There’s an assumption in data citation that all the datasets in a repository are fixed and final, just as a research paper when published is in it’s fixed and final form.
In practice this isn’t quite true, there’s a lot of use case where the data in a datastore is subject to change – the obvious cases being longitudinal or observational studies, which these days can be extended to cover datasets derived from automated sensors, with consequent errors due to technical failures, and subsequent fixups.
Most researchers actually only work on an extract of the data, and current best practice is to redeposit the extract along with a description of how it was created as if it was a new dataset.
This is fine for small datasets, but does not scale well for big data, be it numerical, sensor based, or evenworse multimedia – video recordings of language and accompanying transcripts being one use case.
I have previously thought about using bazaar, subversion or git as a version control system, creating a new object each time the dataset updates, but that also suffers from scaling problems, but at least ahs the benefit of being able to recreate the extract against the dataset at a known point in time.
Consequently I was interested to hear Andreas Rauber of the University of Vienna speak on the Research Alliance approach to dynamic dataset citation [PDF of my webinar notes].

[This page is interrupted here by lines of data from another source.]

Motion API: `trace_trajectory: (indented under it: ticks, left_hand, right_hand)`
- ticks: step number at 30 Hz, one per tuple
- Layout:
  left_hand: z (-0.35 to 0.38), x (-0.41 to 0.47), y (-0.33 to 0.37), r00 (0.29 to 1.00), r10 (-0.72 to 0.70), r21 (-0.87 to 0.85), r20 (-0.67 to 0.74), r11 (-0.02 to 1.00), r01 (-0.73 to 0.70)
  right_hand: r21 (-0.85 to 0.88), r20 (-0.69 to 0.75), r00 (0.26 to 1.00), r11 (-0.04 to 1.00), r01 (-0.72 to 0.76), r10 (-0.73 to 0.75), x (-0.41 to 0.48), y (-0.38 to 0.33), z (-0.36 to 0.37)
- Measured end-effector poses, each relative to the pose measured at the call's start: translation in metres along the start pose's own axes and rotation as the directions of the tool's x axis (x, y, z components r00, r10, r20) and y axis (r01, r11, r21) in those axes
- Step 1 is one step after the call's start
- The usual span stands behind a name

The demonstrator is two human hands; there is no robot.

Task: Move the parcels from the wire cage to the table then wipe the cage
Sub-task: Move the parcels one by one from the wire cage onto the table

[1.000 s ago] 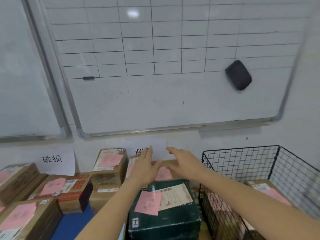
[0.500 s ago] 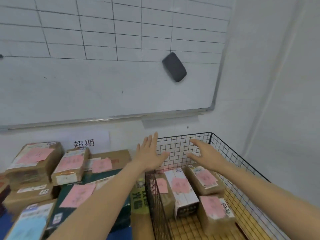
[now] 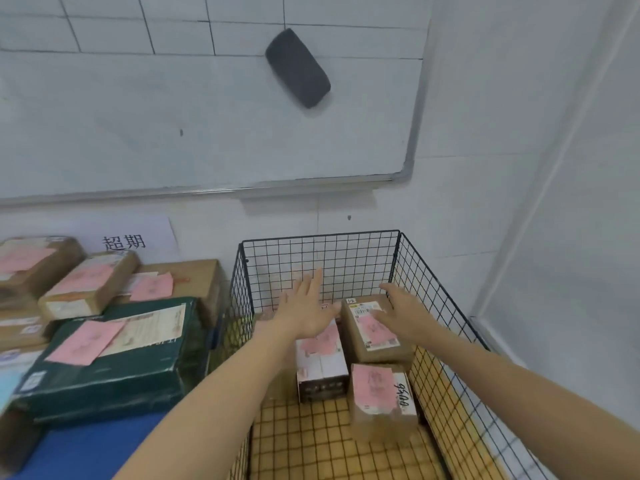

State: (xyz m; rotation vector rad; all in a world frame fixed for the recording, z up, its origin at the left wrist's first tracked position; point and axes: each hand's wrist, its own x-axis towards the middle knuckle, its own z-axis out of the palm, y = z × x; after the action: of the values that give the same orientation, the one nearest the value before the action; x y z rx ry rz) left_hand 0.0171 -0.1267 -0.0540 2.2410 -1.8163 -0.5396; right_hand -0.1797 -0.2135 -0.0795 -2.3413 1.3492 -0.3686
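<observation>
Black wire-mesh cage (image 3: 346, 252) held brown cardboard parcels (image 3: 379, 393) bearing pink slips. Inside the cage, the left hand (image 3: 308, 315) and the right hand (image 3: 405, 315) hovered over the rear parcels, fingers spread, gripping nothing.

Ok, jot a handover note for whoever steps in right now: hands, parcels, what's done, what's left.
Left hand: open, above the white parcel in the wire cage.
Right hand: open, over the brown parcel at the back.
Neither grips anything.
The parcel marked 9500 lies nearer.
The table on the left already holds parcels.
Left: move at least these three, then wipe the cage; no cloth in view.
</observation>
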Motion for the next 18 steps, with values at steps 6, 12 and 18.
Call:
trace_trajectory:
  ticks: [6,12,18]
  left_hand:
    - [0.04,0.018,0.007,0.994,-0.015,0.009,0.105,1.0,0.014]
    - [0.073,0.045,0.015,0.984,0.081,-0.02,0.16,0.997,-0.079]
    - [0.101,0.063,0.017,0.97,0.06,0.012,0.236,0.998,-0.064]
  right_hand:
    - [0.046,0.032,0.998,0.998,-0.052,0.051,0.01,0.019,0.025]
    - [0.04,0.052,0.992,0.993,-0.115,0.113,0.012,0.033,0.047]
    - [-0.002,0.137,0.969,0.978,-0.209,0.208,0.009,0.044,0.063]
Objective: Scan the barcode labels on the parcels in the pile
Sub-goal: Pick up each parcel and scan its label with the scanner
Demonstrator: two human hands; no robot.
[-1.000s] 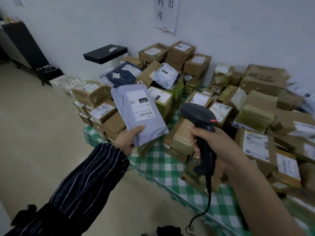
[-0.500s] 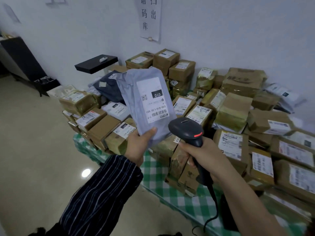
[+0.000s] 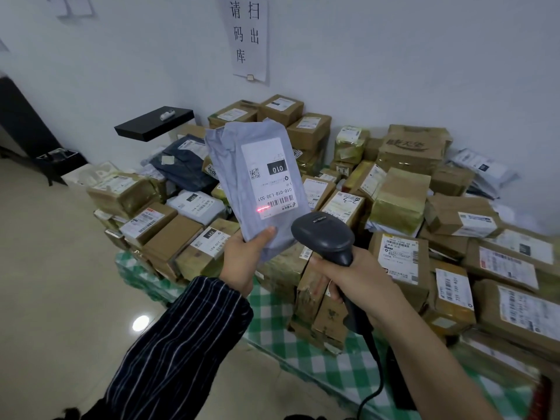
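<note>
The left hand [image 3: 242, 262], its grip pinched on the lower edge, holds a crumpled grey mailer [image 3: 224, 183] upright above the pile's near side, its white label [image 3: 269, 174] lit by a red scan line [image 3: 261, 209] at the barcode's left end. The right hand [image 3: 354, 283], grip wrapped round the black scanner [image 3: 322, 236], aims it there. This scan appears under way, and the many taped boxes of the pile [image 3: 400, 195] probably remain.

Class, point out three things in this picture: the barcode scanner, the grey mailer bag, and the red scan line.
barcode scanner [image 3: 322, 234], head view, on its rounded dark head.
grey mailer bag [image 3: 263, 183], head view, on the middle of its white printed face.
red scan line [image 3: 261, 209], head view, on its brightest glow.
</note>
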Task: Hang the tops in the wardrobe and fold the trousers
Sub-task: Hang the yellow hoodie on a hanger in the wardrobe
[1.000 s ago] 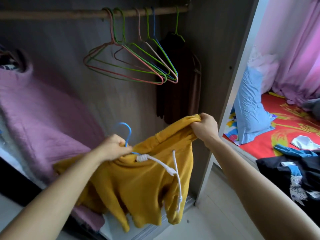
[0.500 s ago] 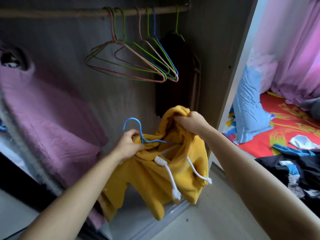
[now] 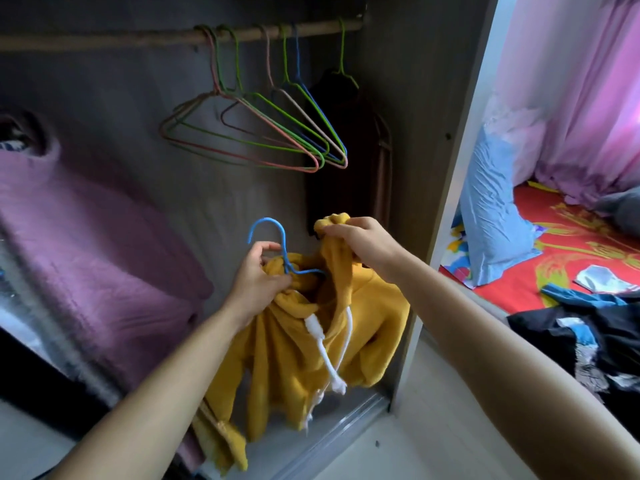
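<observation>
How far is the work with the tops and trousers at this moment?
Done: one dark garment hangs on the rail. In hand: the left hand grips a blue hanger at the yellow hoodie's neck, the right hand pinches its fabric. Left: hanging the hoodie, and the dark clothes heaped nearby.

Mustard-yellow hoodie (image 3: 294, 358): bunched, hanging limp before the open wardrobe (image 3: 446, 140), well below its rail (image 3: 104, 39). White drawstrings (image 3: 325, 355) dangle down its front. Blue wire hanger (image 3: 273, 233): hook upright, one arm inside the neck opening. Left hand (image 3: 256, 282) grips the hanger's neck and collar fabric. Right hand (image 3: 360, 240) pinches a gathered fold, raised beside the hook.
</observation>
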Motion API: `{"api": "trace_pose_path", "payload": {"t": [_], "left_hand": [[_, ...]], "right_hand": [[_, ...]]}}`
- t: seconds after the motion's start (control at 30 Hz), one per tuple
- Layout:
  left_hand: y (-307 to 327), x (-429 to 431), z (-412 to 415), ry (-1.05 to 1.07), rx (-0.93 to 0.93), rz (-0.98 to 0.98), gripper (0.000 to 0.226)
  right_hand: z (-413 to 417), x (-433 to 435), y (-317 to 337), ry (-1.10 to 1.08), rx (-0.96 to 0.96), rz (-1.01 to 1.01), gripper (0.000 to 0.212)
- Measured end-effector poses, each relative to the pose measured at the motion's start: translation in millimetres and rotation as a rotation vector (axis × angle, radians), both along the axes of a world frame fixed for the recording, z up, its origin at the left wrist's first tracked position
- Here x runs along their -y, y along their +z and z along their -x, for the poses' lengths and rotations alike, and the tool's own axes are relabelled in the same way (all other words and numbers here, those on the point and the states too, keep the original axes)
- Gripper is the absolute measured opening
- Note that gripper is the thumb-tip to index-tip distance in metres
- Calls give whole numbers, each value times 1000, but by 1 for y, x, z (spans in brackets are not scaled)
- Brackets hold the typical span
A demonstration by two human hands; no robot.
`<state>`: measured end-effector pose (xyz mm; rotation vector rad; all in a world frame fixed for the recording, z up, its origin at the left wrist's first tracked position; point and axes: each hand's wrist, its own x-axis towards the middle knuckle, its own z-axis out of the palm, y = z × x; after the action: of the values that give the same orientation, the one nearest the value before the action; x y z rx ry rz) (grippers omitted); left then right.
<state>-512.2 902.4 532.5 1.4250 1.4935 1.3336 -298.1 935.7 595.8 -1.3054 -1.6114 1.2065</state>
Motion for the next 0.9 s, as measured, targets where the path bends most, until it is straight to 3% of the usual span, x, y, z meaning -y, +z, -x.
{"api": "trace_pose_path", "payload": {"t": [0.13, 0.17, 0.27, 0.33, 0.43, 0.5, 0.6, 0.77, 0.83, 0.9], "left_hand": [[4, 1, 14, -18, 120, 24, 58], [6, 3, 13, -44, 156, 31, 59], [9, 12, 5, -75, 206, 20, 60], [8, 19, 5, -89, 242, 25, 57], [4, 24, 13, -119, 342, 62, 53], [4, 23, 17, -65, 421, 67, 45], [5, 16, 18, 56, 461, 39, 36], [3, 9, 18, 121, 442, 42, 39], [5, 7, 19, 171, 389, 22, 34], [10, 4, 30, 355, 351, -78, 22]], "right_hand": [[6, 4, -2, 128, -245, 89, 38], [9, 2, -5, 104, -148, 17, 40], [9, -8, -18, -19, 659, -333, 41], [0, -12, -29, -154, 842, -388, 44], [-7, -7, -38, -212, 768, -557, 35], [-4, -1, -38, 30, 637, -658, 26], [7, 14, -35, 375, 519, -471, 30], [20, 24, -41, 457, 543, -652, 39], [16, 21, -45, 413, 656, -736, 37], [0, 14, -53, 347, 873, -710, 35]]}}
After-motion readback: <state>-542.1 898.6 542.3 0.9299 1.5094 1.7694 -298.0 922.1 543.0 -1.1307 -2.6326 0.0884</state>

Essentially their approach is to use standard journaling techniques to track changes to the data base and to store timestamped queries to allow a query to be rerun against a dataset in a known state to recreate the extract. This approach is highly scalable as regards storage and allows the flexibility of rerunning queries against the datset as was at prior point in time or against the current dataset.
As a solution it seems quite elegant, my only worry would be the computational power required to handle and rerun changes where the dataset has been very cahtty with many updates as would be the case with some automated sensor derived datasets.
I also wonder about its applicability to datasets which are essentially executable binary elements such as iPython notebooks and other forms of mathementical models, but undoubtedly this approach solves the problem of continually redepositing dataset extracts with their consequent impact on storage – but then, this week at least, storage is cheap …